Task prompt: Could you return the whole listing, character for character?

================

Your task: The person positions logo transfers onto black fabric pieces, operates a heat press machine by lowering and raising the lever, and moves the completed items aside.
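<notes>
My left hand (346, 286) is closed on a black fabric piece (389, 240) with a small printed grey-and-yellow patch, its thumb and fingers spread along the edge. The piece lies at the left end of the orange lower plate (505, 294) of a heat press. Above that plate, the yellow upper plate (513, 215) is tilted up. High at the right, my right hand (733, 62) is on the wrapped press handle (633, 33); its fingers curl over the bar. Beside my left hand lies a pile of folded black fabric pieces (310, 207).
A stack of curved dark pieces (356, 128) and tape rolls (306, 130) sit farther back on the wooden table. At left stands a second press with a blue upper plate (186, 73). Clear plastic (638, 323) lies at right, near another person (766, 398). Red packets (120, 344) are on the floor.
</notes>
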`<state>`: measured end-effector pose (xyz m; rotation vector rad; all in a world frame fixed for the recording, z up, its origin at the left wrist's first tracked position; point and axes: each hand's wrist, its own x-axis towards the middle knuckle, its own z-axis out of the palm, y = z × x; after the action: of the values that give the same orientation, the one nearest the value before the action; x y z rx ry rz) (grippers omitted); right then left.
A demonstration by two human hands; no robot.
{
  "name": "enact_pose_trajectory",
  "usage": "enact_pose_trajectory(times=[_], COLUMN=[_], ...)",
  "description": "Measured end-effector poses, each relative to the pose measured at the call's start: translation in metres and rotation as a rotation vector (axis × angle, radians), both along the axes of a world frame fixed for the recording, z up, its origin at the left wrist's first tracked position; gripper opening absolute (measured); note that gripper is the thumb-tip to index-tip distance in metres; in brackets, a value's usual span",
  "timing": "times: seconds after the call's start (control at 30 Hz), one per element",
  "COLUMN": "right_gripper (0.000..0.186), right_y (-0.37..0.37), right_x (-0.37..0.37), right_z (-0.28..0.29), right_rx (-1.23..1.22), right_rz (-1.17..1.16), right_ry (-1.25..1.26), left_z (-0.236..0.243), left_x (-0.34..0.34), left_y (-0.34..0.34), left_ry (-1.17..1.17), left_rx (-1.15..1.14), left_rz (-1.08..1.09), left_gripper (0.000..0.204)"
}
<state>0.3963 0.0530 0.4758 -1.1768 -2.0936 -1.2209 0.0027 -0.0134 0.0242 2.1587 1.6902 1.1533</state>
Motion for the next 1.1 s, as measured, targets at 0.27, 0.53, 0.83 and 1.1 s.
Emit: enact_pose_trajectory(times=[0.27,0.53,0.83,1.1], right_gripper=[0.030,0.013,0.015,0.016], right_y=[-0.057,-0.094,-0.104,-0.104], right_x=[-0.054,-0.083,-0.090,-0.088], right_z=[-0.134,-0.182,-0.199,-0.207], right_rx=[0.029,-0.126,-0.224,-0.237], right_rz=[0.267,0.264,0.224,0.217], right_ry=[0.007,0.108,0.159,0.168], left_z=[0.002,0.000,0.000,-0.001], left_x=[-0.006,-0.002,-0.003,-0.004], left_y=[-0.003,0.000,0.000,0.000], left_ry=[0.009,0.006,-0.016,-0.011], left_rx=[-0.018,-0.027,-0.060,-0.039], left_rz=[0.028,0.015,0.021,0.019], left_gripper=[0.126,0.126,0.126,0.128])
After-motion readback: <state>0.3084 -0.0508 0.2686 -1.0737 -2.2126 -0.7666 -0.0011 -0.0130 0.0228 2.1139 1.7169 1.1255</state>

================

Task answer:
Your task: The person positions logo transfers onto black fabric pieces, operates a heat press machine by lowering and raising the lever, and moves the completed items aside.
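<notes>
My left hand (346, 286) is closed on a black fabric piece (389, 240) with a small printed grey-and-yellow patch, its thumb and fingers spread along the edge. The piece lies at the left end of the orange lower plate (505, 294) of a heat press. Above that plate, the yellow upper plate (513, 215) is tilted up. High at the right, my right hand (733, 62) is on the wrapped press handle (633, 33); its fingers curl over the bar. Beside my left hand lies a pile of folded black fabric pieces (310, 207).
A stack of curved dark pieces (356, 128) and tape rolls (306, 130) sit farther back on the wooden table. At left stands a second press with a blue upper plate (186, 73). Clear plastic (638, 323) lies at right, near another person (766, 398). Red packets (120, 344) are on the floor.
</notes>
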`<state>`: measured end-effector pose (xyz m; rotation vector rad; all in a world frame fixed for the recording, z up, its origin at the left wrist's first tracked position; point and axes: each hand's wrist, its own x-axis towards the middle knuckle, its own z-axis out of the palm, y = z × x; after the action: of the values that give the same orientation, the one nearest the value before the action; x y z rx ry rz) (grippers omitted); right then left.
A demonstration by two human hands; no robot.
{
  "name": "enact_pose_trajectory",
  "usage": "enact_pose_trajectory(times=[_], COLUMN=[_], ...)",
  "description": "Measured end-effector poses, each relative to the pose measured at the call's start: translation in metres and rotation as a rotation vector (axis × angle, radians), both along the axes of a world frame fixed for the recording, z up, its origin at the left wrist's first tracked position; gripper opening absolute (measured); note that gripper is the thumb-tip to index-tip distance in metres; in brackets, a value's usual span",
  "timing": "times: seconds after the call's start (control at 30 Hz), one per element",
  "COLUMN": "right_gripper (0.000..0.186), right_y (-0.37..0.37), right_x (-0.37..0.37), right_z (-0.28..0.29), right_rx (-1.23..1.22), right_rz (-1.17..1.16), right_ry (-1.25..1.26), left_z (-0.236..0.243), left_x (-0.34..0.34), left_y (-0.34..0.34), left_ry (-1.17..1.17), left_rx (-1.15..1.14), left_rz (-1.08..1.09), left_gripper (0.000..0.204)"
}
<state>0.3963 0.0530 0.4758 -1.1768 -2.0936 -1.2209 0.0027 -0.0134 0.0242 2.1587 1.6902 1.1533</state>
Motion for the next 1.1 s, as measured, targets at 0.27, 0.53, 0.83 and 1.1 s.
Emit: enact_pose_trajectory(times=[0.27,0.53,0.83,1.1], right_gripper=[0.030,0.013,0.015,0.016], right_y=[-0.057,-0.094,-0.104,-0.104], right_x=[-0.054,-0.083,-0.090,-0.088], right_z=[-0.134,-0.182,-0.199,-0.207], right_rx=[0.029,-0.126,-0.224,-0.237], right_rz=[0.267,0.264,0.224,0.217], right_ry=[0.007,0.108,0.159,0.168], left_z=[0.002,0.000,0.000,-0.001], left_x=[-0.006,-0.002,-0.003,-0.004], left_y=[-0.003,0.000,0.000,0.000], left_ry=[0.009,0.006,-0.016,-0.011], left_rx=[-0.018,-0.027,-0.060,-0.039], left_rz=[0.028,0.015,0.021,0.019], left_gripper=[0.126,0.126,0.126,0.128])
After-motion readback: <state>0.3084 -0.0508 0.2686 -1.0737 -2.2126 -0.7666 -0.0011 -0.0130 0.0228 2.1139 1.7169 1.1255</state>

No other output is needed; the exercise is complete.